UK Airports Maintain 100ml Liquid Rule Amid Delay in New Scanners Installation

ByTravelling For Business

April 4, 2024
elimination of the 100ml liquid rule, was set for June 1elimination of the 100ml liquid rule, was set for June 1

UK airports are set to uphold the 100ml liquid rule for hand luggage as the installation of new scanners faces delays, impacting the anticipated ease for summer holidaymakers.

Originally scheduled for scrapping in time for the summer rush, the old hand luggage restrictions will persist as operators of major travel hubs across Britain encounter setbacks in implementing advanced scanners.

The initial deadline for airport operators to integrate sophisticated scanners, enabling the elimination of the 100ml liquid rule, was set for June 1. However, complications stemming from supply chain disruptions and extensive building work have hindered progress at key airports including Heathrow, Gatwick, Stansted, and Manchester.

Ministers have granted airports an extension until June next year to finalize the upgrades, cautioning passengers to expect the continuation of existing rules throughout the summer season. Plans to lift the ban on liquids, announced in November 2022, mark a significant shift in aviation security, though meeting the June 2024 deadline posed substantial challenges for airports, as industry sources previously warned.

Aviation Minister Anthony Browne acknowledged the delays, emphasizing the need for passengers to prepare as usual while noting that communication regarding checkpoint arrangements rests with airports and airlines.

The introduction of CT scanners, akin to those employed in hospitals, aims to streamline security processes by eliminating the need to remove liquids, laptops, and tablets from cabin bags. Additionally, airports have been instructed to install advanced body scanners resembling those utilized in the United States.

While some airports like London City have completed their upgrades, others are still racing against time. Transport Secretary Mark Harper underlined the importance of affording airports additional time to fulfill requirements, ensuring a seamless transition for passengers.

Despite the progress made, challenges persist, including the financial burden of new scanners and the need to reconfigure security areas in large airports to accommodate the equipment.

Tim Alderslade, Chief Executive of Airlines UK, praised the deadline extension, foreseeing enhanced passenger experience amidst the transition. However, strict penalties await airports failing to meet the revised deadline, as outlined by the Department for Transport.

The 100ml liquid rule, initially implemented following the thwarted transatlantic terrorism plot in 2006, continues to be enforced. The foiled plot involved terrorists planning to use liquid explosives disguised as soft drinks to down seven flights departing from Heathrow.

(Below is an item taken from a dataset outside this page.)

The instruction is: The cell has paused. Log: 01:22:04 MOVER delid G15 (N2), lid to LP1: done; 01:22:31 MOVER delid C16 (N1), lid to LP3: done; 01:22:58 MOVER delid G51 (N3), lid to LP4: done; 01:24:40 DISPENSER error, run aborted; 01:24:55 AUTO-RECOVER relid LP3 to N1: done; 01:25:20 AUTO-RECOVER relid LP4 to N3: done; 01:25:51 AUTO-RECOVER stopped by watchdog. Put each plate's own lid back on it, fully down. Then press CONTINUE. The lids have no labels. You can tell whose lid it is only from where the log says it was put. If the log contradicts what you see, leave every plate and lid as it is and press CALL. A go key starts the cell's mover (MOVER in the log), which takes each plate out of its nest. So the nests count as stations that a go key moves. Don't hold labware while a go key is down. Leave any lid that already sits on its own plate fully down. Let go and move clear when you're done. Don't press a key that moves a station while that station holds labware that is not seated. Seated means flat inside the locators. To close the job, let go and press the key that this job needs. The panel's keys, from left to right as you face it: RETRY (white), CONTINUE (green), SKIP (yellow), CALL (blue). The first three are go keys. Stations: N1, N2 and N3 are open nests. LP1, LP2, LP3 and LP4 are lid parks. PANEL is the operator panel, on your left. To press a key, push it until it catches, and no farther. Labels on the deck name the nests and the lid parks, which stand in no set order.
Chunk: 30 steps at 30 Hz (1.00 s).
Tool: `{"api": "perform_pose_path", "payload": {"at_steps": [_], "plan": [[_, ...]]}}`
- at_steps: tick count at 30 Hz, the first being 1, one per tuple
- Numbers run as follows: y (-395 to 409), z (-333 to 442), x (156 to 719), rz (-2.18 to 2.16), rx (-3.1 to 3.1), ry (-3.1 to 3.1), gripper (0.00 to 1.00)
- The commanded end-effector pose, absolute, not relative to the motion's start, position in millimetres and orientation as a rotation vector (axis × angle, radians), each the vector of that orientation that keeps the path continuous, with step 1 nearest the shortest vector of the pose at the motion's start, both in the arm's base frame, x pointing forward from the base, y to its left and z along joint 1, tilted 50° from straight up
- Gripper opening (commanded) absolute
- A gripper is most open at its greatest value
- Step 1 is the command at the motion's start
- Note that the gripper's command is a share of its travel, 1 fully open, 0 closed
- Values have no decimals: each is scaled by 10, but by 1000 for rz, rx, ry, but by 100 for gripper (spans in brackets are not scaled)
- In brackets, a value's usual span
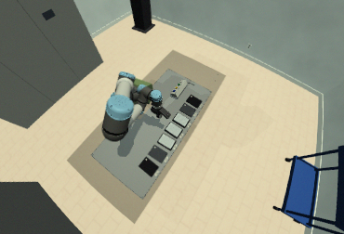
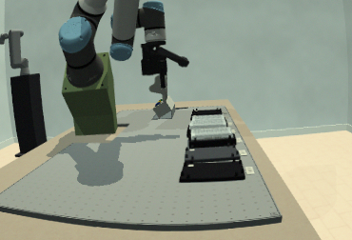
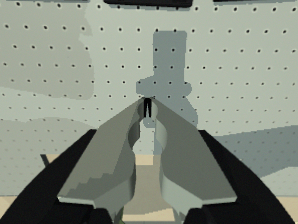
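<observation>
Tool (image 3: 147, 107) was fully closed, fingertips pinched together, nothing between them. In the wrist view it pointed down at bare perforated tabletop (image 3: 240, 65), its shadow cast just ahead; only dark edges of the stations showed along the top of the frame.

In the top view the tool (image 1: 158, 110) hung over the tabletop (image 1: 116, 162) between the arm (image 1: 122, 110) and the station row, at about 9 o'clock from the nearest plates and apart from them.

The row ran from roughly 1 to 7 o'clock. Two stations near the middle showed pale lidded plates (image 1: 173, 129), a third pale one (image 1: 181, 120) sat just beyond; dark stations (image 1: 148, 166) lay at both ends. Station labels were too small to read.

The panel (image 1: 178, 88) sat at the far end of the tabletop, about 1 o'clock from the tool, key colours barely resolvable. In the exterior view the tool (image 2: 163, 86) hovered above and just short of the panel (image 2: 164, 110), not touching it.

The green pedestal (image 2: 90, 104) carried the arm.
</observation>
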State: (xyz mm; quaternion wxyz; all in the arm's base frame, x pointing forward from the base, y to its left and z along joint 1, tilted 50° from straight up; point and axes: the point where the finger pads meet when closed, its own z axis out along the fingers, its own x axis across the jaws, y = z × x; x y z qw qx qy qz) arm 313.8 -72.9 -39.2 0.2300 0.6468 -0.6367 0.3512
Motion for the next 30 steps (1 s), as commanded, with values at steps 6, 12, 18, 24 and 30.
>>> {"api": "perform_pose_path", "payload": {"at_steps": [6,12,18,24,30], "plan": [[-578,-525,3103,916,1822,-1672,0],[-390,-753,3048,865,1900,-1544,0],[-265,-904,3012,830,1948,-1458,0],[-78,-1132,2957,776,2013,-1326,0],[110,-1360,2903,721,2072,-1193,0]]}}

The introduction of CT scanners heralds a significant advancement in baggage screening, providing operators with high-resolution 3D scans for comprehensive inspection, surpassing the capabilities of older x-ray machines.

While the government refrains from disclosing which airports have been granted extensions, citing security concerns, Karen Dee, Chief Executive of the Airport Operators Association, commended the progress made despite challenges, affirming the UK’s commitment to aviation security.

In the face of delays, British airports persevere in their efforts to enhance security measures, ensuring the safety and convenience of travellers in the years ahead.

Commenting on the news, Clive Wratten, CEO of the Business Travel Association (BTA) said: “The BTA supports the temporary continuation of liquid restrictions at UK airports until June 2025, because it is vital to ensure safety as a top priority for all passengers.  This will be a further inconvenience for business travellers, possibly until next year. The extension will allow our airports crucial time for a hopefully smooth and successful nationwide rollout of the new security technology and processes – which we will support at every stage.

Ultimately, these new security systems, when implemented, will be a huge boost for business travellers, saving time and reducing pre-flight stress by offering a standardised, streamlined and reliable experience across all UK airports.”